Let's look at an example:


We have a physiological response to our partner's behaviours. Imagine an Avoidant and Anxious meeting for the first time; there is an immense attraction, they have heaps of mutual interests and like each other - a lot! So the relationship begins...


Now the couple starts the process of opening up, being vulnerable and becoming closer. As a result, they begin to form an attachment to each other. As this happens, the Avoidant partner starts to feel overwhelmed. Although they have a need to get closer, they don't know how to express this, feel overwhelmed and begin to withdraw.


As a result, the Anxious partner begins to move closer; they may text and call numerous times and question their partners on their whereabouts. The Anxious partner may be preoccupied with thoughts about their partner's lack of correspondence and feel unable to focus on anything else.


Both partners may feel flooded with adrenalin and cortisol, the stress hormone, during this time. Furthermore, they can have a high feeling of anxiety. Yet both partners find it difficult to express and communicate their needs to one another. Often leading to a breakup.


Eventually, the couple may reconnect. This may involve making up or pretending that nothing ever happened. During this time, our parasympathetic nervous system will restore itself, giving a short-lived sense of calm and connection.

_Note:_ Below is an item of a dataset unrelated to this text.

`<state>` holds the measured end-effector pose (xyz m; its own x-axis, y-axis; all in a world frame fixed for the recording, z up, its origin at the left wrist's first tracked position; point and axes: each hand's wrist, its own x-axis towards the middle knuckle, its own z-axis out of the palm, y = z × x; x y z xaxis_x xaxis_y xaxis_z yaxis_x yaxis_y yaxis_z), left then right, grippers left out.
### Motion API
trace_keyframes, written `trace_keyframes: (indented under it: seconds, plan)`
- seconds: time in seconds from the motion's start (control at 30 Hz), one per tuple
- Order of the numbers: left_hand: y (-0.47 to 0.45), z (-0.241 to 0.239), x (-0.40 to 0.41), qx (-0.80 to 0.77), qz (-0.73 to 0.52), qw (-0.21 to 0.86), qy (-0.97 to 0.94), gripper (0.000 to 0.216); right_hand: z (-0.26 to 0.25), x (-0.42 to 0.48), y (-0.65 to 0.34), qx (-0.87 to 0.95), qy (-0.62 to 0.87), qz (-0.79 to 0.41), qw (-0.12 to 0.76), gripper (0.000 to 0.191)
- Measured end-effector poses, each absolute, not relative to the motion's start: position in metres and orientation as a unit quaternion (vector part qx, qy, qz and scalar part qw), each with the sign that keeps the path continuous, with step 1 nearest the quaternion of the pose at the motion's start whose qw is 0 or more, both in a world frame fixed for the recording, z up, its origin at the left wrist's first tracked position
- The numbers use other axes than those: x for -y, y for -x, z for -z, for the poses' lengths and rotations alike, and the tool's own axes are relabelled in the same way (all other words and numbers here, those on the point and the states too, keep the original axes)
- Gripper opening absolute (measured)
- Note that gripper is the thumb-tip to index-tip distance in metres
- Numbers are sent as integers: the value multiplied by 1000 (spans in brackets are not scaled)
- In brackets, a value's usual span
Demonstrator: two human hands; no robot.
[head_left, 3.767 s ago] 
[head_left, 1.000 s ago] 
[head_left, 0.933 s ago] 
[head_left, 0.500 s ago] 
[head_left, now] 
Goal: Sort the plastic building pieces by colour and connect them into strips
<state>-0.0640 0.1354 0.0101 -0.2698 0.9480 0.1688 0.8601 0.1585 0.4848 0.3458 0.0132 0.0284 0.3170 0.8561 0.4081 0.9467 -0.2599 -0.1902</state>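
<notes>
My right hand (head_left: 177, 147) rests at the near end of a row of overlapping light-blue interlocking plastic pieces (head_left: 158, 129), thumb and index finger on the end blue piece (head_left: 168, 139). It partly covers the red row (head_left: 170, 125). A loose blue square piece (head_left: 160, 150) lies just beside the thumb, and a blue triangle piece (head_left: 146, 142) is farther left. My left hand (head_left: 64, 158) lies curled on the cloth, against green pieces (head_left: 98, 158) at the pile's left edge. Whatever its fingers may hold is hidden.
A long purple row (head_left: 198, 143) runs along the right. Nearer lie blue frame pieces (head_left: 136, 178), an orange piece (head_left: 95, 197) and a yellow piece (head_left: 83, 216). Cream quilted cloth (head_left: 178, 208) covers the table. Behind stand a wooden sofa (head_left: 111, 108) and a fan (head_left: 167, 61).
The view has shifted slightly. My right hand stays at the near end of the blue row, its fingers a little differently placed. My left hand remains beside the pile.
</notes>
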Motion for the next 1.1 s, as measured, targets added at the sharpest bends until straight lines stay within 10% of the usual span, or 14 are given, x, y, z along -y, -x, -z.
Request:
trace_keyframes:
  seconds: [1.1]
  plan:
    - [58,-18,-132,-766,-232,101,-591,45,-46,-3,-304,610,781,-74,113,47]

This is similar to being calmed by your primary caregiver when you were a baby.


Due to the reliance on your partner to calm your nervous system and inability to do it yourself, you get caught in an emotional dance, feeling like you are going around in a continuous and stressful cycle of heartache.

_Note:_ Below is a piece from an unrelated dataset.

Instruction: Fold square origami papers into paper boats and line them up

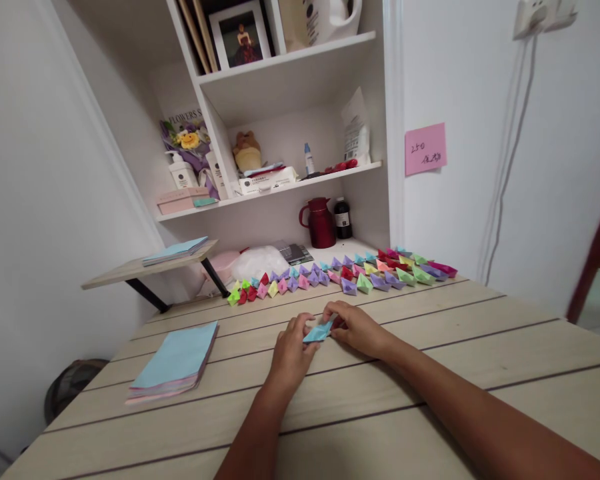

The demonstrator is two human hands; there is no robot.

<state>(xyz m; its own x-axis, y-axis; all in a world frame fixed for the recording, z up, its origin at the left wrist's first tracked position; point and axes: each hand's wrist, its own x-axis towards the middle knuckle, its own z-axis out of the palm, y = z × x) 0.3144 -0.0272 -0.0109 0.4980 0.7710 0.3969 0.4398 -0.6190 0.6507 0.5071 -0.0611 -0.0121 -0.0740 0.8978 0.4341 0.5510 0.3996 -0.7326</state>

One of the main misconceptions with this physiological response and experiencing the massive emotional highs and lows is a sense of lust, yet, this kind of relationship is far from passion and certainly not a healthy way to lead any relationship.

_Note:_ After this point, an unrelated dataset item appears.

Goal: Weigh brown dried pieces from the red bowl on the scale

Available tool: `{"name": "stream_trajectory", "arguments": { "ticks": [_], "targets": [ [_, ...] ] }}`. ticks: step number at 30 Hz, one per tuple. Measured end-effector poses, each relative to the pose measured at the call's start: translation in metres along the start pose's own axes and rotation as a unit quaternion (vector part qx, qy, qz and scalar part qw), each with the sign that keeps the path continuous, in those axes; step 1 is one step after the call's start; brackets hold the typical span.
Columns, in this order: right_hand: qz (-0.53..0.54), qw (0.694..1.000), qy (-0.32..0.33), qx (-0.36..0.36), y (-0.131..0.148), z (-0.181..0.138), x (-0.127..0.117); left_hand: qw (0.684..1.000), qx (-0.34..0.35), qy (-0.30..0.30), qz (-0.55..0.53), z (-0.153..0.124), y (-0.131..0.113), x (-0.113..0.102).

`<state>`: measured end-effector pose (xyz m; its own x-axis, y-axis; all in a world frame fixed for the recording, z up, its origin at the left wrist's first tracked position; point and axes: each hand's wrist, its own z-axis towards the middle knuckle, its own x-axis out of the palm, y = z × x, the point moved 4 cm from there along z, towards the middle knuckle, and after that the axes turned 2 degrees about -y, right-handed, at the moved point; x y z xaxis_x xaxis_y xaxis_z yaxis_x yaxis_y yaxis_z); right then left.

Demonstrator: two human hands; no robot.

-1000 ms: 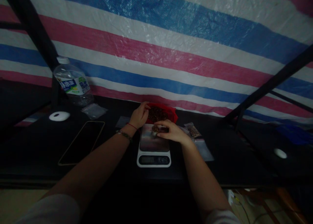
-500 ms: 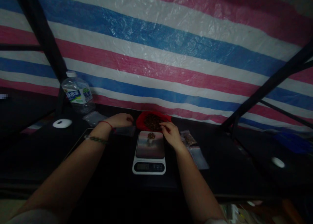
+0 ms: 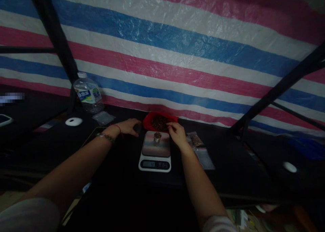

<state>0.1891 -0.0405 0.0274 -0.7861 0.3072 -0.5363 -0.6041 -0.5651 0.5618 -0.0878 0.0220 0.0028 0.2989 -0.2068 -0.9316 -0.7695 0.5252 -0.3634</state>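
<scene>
A white kitchen scale (image 3: 155, 164) stands in the middle of the black table with its display lit. On its plate is a small metal cup (image 3: 157, 139) filled with brown bits. Behind the scale lies a red bag (image 3: 148, 119), open, with a heap of brown dried pieces (image 3: 159, 122) in it. My right hand (image 3: 177, 133) is at the heap's right edge, fingertips pinched together; what they hold is too small to make out. To the left of the red bag, my left hand (image 3: 129, 127) has thumb and fingers closed on a dim, see-through plastic bag (image 3: 137, 128).
Right of the scale lie small clear bags (image 3: 205, 158), one with brown bits (image 3: 196, 140). At the left are a plastic bottle (image 3: 88, 94), a flat clear packet (image 3: 103, 117) and a white oval object (image 3: 73, 121). A striped sheet (image 3: 162, 69) hangs behind between dark metal posts (image 3: 57, 42).
My left hand has taken up the plastic bag that lay under it. The right hand stays at the red bag, its fingers drawn closer together. The view has shifted slightly.
</scene>
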Motion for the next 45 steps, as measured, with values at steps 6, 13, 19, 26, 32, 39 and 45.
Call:
{"name": "stream_trajectory", "arguments": {
  "ticks": [6,13,19,26,32,39,45],
  "targets": [
    [0.010,1.000,-0.002,0.004,0.001,0.000,0.000,0.993,-0.018,-0.113,-0.035,-0.008,0.001,-0.009],
    [0.010,1.000,-0.007,0.013,-0.003,0.000,0.002,0.928,-0.009,-0.369,-0.056,-0.008,-0.019,-0.029],
    [0.026,0.998,0.032,0.056,-0.013,0.000,0.011,0.907,0.018,-0.410,-0.098,0.010,-0.028,-0.018],
    [-0.072,0.978,0.194,0.029,-0.004,0.046,0.043,0.899,0.035,-0.401,-0.172,0.007,-0.026,-0.003],
    [-0.117,0.926,0.357,-0.035,-0.006,0.065,0.095,0.908,0.032,-0.388,-0.155,0.004,-0.030,0.004],
    [-0.119,0.942,0.308,-0.054,-0.015,0.068,0.099,0.914,0.028,-0.371,-0.162,0.008,-0.032,0.008],
    [-0.119,0.957,0.263,-0.032,-0.018,0.064,0.081,0.921,0.044,-0.356,-0.153,0.010,-0.031,0.009]
  ]
}}
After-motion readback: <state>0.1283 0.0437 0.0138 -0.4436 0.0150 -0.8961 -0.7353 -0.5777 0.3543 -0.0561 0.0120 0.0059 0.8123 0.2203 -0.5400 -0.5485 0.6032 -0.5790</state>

The second misconception is that dating someone in a Secure relationship may initially feel boring due to not having an overactive emotional response and experiencing a strange sense of calm within the relationship.


Yet, developing a Secure attachment will bring you a sense of enormous satisfaction, your emotional needs will be met, and you will create a deep level of love and connection. You will learn ways to develop interdependence and be able to self-regulate heightened emotions without your partner.

What you can do if your Attachment Style is impacting your relationship


Some relationship experts don't recommend Anxious and Avoidant attachments to date each other due to the difficulties and stress of maintaining the relationship. Speaking from my own experience, it is possible, however, only providing that both you and your partner put in the time and dedication to make it happen.


Using a technique called Emotionally Focused Therapy (EFT) developed by relationship expert and clinical psychologist Dr Sue Johnson. EFT enables couples to learn and develop strategies to build solid and secure bonds and open communication.


Speak to a registered counsellor specialising in Attachment Theory and EFT; they will provide you with the techniques and strategies to help you navigate and overcome the emotional dance to lead a healthy and secure relationship with your loved one.


Everyone needs love and connection. It is the most natural human need. You deserve to have rich, secure, loving and emotional support from your partner.